Voilà un homme qui me ressemble. À l’heure qu’il est, si ce n’était l’affaire de comparaître au jugement d’en haut, je voudrais être mort. Ah ! j’irai demain à confesse !… Mais, par tous les diables ! j’ai déjà vu ce jeune homme quelque part… Oui, c’est lui ! Oh ! je me briserai la tête sur le pavé !

(Il se jette à genoux auprès de Gabriel et veut retirer le poignard de son sein.)
GABRIEL.

Que fais-tu, malheureux ? Tu es bien impatient de me voir mourir !

GIGLIO.

Mon maître ! mon ange !… mon Dieu ! Je voudrais te rendre la vie. Ah ! Dieu du ciel et de la terre, empêchez qu’il ne meure !…

GABRIEL.

Il est trop tard, que t’importe !

GIGLIO, à part.

Il ne me reconnaît pas ! Ah ! tant mieux ! S’il me maudissait à cette heure, je serais damné sans rémission !

GABRIEL.

Qui que tu sois, je ne t’en veux pas, tu as accompli la volonté du ciel.

GIGLIO.

Je ne suis pas un voleur, non. Tu le vois, maître, je ne veux pas te dépouiller.

GABRIEL.

Qui donc t’envoie ? Si c’est Astolphe… ne me le dis pas… Achève-moi plutôt…

GIGLIO.

Astolphe ? Je ne connais pas cela…

GABRIEL.

Merci ! Je meurs en paix. Je sais d’où part le coup… Tout est bien.

GIGLIO.

Il meurt ! Ah ! Dieu n’est pas juste ! Il meurt ! Je ne peux pas lui rendre la vie… (Mosca revient et lèche la figure et les mains de Gabriel.) Ah ! cette pauvre bête ! elle a plus de cœur que moi.

GABRIEL.

Ami, ne tue pas mon pauvre chien…

GIGLIO.

Ami ! il m’appelle ami !

(Il se frappe la tête avec les poings.)
GABRIEL.

On peut venir… Sauve-toi !… Que fais-tu là ?… Je ne peux en revenir.

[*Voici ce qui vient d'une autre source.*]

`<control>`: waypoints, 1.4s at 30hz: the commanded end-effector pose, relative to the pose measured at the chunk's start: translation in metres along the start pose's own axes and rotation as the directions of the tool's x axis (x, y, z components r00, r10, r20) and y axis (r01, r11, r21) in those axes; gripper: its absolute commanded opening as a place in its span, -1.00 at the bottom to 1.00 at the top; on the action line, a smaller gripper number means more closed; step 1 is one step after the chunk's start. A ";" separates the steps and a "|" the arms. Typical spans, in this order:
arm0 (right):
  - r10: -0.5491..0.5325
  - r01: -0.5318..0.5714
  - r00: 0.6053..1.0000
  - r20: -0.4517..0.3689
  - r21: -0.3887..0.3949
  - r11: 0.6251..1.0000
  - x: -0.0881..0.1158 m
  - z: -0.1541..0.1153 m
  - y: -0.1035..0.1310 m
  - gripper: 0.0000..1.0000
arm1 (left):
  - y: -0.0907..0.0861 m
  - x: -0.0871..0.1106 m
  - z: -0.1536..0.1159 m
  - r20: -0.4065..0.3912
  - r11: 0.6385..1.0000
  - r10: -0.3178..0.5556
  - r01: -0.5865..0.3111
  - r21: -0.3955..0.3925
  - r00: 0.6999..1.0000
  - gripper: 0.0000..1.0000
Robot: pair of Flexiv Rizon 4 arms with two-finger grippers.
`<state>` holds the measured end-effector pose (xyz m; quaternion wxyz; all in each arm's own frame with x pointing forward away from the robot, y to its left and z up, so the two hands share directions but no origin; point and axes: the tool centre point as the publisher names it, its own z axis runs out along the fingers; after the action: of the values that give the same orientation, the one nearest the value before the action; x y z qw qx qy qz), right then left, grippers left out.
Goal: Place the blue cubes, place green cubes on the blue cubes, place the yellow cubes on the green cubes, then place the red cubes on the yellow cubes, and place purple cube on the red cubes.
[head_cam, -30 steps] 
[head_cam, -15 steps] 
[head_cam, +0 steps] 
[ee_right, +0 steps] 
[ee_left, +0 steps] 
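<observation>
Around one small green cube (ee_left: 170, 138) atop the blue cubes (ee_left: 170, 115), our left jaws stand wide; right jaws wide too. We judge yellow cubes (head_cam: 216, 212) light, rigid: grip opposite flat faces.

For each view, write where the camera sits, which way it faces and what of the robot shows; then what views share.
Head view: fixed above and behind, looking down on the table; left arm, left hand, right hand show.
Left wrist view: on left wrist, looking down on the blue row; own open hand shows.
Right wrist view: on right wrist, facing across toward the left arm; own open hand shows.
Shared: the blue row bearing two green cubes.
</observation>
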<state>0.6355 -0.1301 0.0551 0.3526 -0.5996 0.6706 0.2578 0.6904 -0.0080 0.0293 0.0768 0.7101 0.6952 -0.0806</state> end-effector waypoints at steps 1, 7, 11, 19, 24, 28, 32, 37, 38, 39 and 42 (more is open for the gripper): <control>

Va recevoir ton salaire… de mon grand-père !

GIGLIO.

Son grand-père ! Ah ! voilà les gens qui nous emploient ! voilà comme nos princes se servent de nous !…

GABRIEL.

Écoute !… je ne veux pas que mon corps soit insulté par les passants… Attache-moi à une pierre… et jette-moi dans l’eau…

GIGLIO.

Non ! tu vis encore, tu parles, tu peux en revenir. Ô mon Dieu ! mon Dieu ! personne ne viendra-t-il à ton secours ?

GABRIEL.

L’agonie est trop longue… Je souffre. Arrache-moi ce fer de la poitrine. (Giglio retire le poignard.) Merci, je me sens mieux… je me sens… libre !… mon rêve me revient. Il me semble que je m’envole la-haut ! tout en haut !

(Il expire.)
GIGLIO.

Il ne respire plus ! J’ai hâté sa mort en voulant le soulager… Sa blessure ne saigne pas… Ah ! tout est dit !… C’était sa volonté… Je vais le jeter dans la rivière… (Il essaie de relever le cadavre de Gabriel.) La force me manque, mes yeux se troublent, le pavé s’enfuit sous mes pieds !… Juste Dieu !… l’ange du château agite ses ailes et sonne la trompette… C’est la voix du jugement dernier ! Ah ! voici les morts, les morts qui viennent me chercher.